### WORK TO COMPLETE
Transcribe the listing below exactly, leaving out each image.

### DATASET CONTENT
^^^^^^^^^^^^^^^^
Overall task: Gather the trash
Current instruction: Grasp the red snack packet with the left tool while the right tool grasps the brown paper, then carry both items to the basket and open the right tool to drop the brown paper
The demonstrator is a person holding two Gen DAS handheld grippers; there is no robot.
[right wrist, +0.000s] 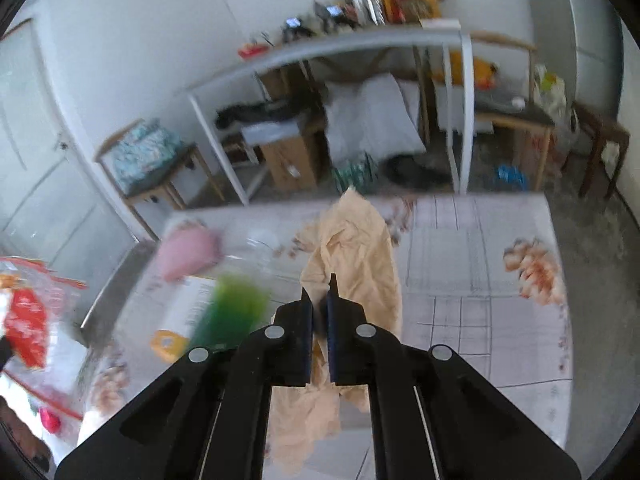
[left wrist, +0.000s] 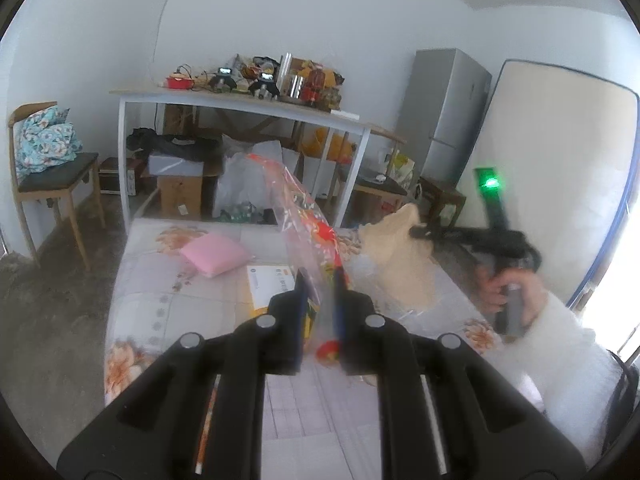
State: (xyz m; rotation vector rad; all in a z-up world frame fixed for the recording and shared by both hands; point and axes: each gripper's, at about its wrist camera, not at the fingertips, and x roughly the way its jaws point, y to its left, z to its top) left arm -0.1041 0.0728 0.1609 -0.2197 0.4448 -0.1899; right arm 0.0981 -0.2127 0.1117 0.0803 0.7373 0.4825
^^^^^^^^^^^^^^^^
### EXERCISE OUTPUT
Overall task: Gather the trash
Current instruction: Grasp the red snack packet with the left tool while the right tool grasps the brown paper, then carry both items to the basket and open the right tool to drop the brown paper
The demonstrator is a person holding two Gen DAS handheld grippers; there is no robot.
[right wrist, +0.000s] 
[left wrist, +0.000s] 
State: (xyz m; rotation vector rad; all in a z-up world frame fixed for the recording and shared by both hands; point and axes: each gripper's, at about its wrist camera, not at the fingertips, and x roughly the way its jaws point, y to its left, z to its top) left arm -0.1041 0.0728 0.1609 -0.2197 0.4448 -0.1899; right arm 0.0981 -0.2127 0.1117 0.0803 0.7373 0.4825

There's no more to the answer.